What has added more efficiency to the system is the introduction of the e-KYC, which has dramatically reduced the turnaround time for processing loan applications by digitalizing the entire verification process. If you remember, previously bank representatives had to manually visit your location for completing the KYC requirements. Today, if you seek a collateral-free loan, all you need to do is submit your Aadhaar, PAN information, and income proof to the lender, instead of making a friend or family member your guarantor for loan approval.
Flexibility like never before
Today’s digital lenders offer a credit line of up to INR 5 lakh, which can be repaid in a flexible tenure of up to 36 months. The best part about this credit solution is that one can get the loan approved in advance, and use it later as per the need, unlike traditional loans that need to be consumed and paid back, once approved. Besides, you don’t have to use the entire loan amount once taken and pay interest only on the used amount. For instance, if you take a small-ticket loan of INR 50,000 and use only INR 30,000 then you have to pay interest on INR 30,000, not on the entire INR 50,000, unlike traditional lenders who charge interest on the full amount.
When speaking of repayment, digital lending platforms send reminder notifications to help ensure timely payments and prevent late fee charges or penalties. Additionally, borrowers can also choose to pay through multiple payment routes according to their convenience, be it UPI, net banking, or any other method. Traditional banks, on the other hand, have limited repayment options.
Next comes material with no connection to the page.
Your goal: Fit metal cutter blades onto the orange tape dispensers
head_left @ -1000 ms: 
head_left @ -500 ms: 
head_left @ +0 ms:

Technology has enabled easier repayment models to be set up. The only mechanism earlier was when the person had to go to the branches to pay or pay to the branch agents when the bank sent agents to collect. Collection agents today can send you links on messages instead of coming to your house to get you to pay with the click of a button. Now they can pay on the app, or on bill-paying utility payment platforms associated with Bharat Pay. Earlier customers had to set up a mandate by filling in a NACH form which the bank would process to set up an automatic flow of cash. Now e-mandates do the job - with two clicks, customers can set up the mechanism directly where the auto-debit happens from their bank account instantly.
Privacy is quickly becoming an important issue for the middle-income Indian consumers. Even a year ago, the notion of privacy was an esoteric preoccupation for a few people who were techno savvy, and who were already very comfortable in using apps for all their needs, but there are a lot of people out there, who are still getting used to this wave of digital and have a lot to lose if their data was compromised. Leading digital lenders only work with reputed banks and NBFCs, and invest in advanced technologies to ensure strong security to customers. They make sure that a borrower undergoes a lot of bureau checks before the loan is approved. This helps the lender make quick decisions on whether to approve the loan or not and prevent fraud in the process. Digital lenders store customer records using cloud technology and leverage these insights with customers’ permission only. They strictly follow government guidelines and keep customer safety and privacy at the forefront of their operations.
As we move towards greater digitalization, digital lenders will continue to experiment with new technologies to make lending easier and seamless for consumers and keep rolling out more innovative solutions to transform the lending ecosystem. Buy-now-pay-later (BNPL) is a great example of such innovations introduced by the fintech players, enabling consumers to shop without worrying about whether they have money in their pockets, and quickly converting their bills into easily-repayable EMIs to keep their financial burden at bay. Although the adoption of these solutions will take a while, the future is going to be digital, slowly but surely.